The functionality of group based membership is already built into agol and portal.  What if you made everything in the organization only available to members of the group?  You could then give out a single username and password for that organization that the story map was created for.  Once the storymap your looking to share was placed in the group only the members of the group can view the content.  This allows you secure the rest of your organization by only sharing content with members of the specified group.  Things could be made public you wanted to be public but things you wanted to be private would of course then be password protected.  You could also customize roles in agol and portal that would allow for limited access and no editing privileges based on your needs.  

JeanineEGS

Hi Mark,

We already lock down user access to the limited contractor role and group you describe. The issue is more with ESRI’s definition of an Organization. It works fine in a public service environment with lots of licenses to allocate.

I cannot (esri legal terms and conditions)allocate a username license to anyone who does not directly work for my company.

In a business commercial environment it does not work to say the beautiful story map I made for my non-GIS client for their company board meeting annual presentation which will be viewed once or twice per year and is commercial in confidence will now need you to purchase and setup your own ESRI AGOL account with named user licenses for all your c-suite and board members, business, marketing and administration staff and manage it.so we can “collaborate “ in AGOL.

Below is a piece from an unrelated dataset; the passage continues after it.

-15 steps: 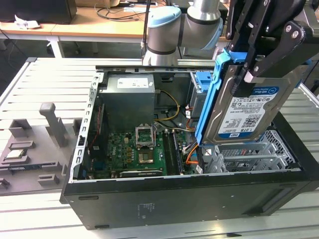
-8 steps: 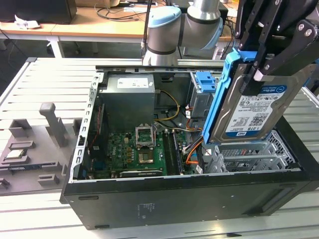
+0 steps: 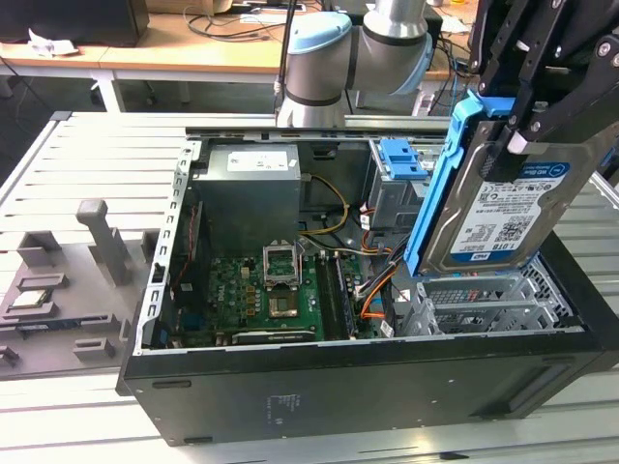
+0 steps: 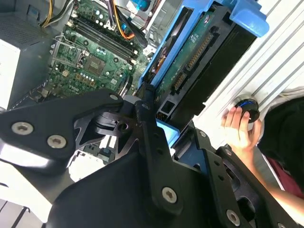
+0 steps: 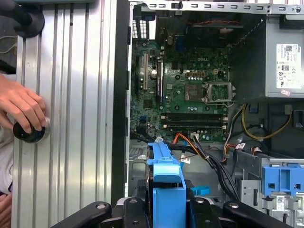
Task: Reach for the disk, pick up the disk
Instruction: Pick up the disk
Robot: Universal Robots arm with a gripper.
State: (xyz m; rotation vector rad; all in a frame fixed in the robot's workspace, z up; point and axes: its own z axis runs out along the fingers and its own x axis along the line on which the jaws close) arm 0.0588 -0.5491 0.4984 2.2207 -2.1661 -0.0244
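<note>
The disk (image 3: 503, 217) is a silver hard drive with a white-and-blue label and a blue plastic frame along its edges. It hangs tilted above the open computer case (image 3: 338, 387), over the metal drive cage (image 3: 484, 300) at the exterior view's right. My black gripper (image 3: 517, 130) comes down from the upper right and is shut on the disk's upper end. Both wrist views look along the disk, with its blue frame (image 5: 166, 175) and connector edge (image 4: 199, 57) held between my fingers (image 4: 142, 111).
The case holds a green motherboard (image 3: 266, 295), a grey power supply (image 3: 247, 188), orange and yellow cables and a blue latch (image 3: 401, 159). A grey fixture (image 3: 68, 280) lies at the exterior view's left. A person's hand (image 5: 21, 107) rests on a black knob (image 5: 28, 132) on the slatted table.
</note>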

The oncost is prohibitive.

We need a lite viewer version.

The new Partner user type licenses may resolve this.

Sent from my iPhone

by Anonymous User

Jeanine I agree that would help us as well.  Along with this main topic, there is no way to collaborate between Organizations.  Users from another Org can't even edit a web map. 

allow users from two or more Orgs to edit a webmap   That limitation has impacted attempts at cross agency projects.

DevonBurton3

Mark, are you saying that we're allowed to pass out a single username & password to clients in order to view a protected / sensitive item, for the cost of a single viewer license? Because that's what it sounds like. 

ManolisNikolakakis

This is very useful in development phase where you would want to involve associates with no accounts to show first hand the progress of the work done, discuss issues, evolve an idea etc. 

Personally since there are rarely sensitive information I wouldn't mind making it public, however these unfinished web maps with under construction datasets are cluttering the living atlas catalogue, or misleading the members of my organization thinking of the published and shared to the public data as finished. Google Drive, or Youtube and I bet many others have a way to generate private links.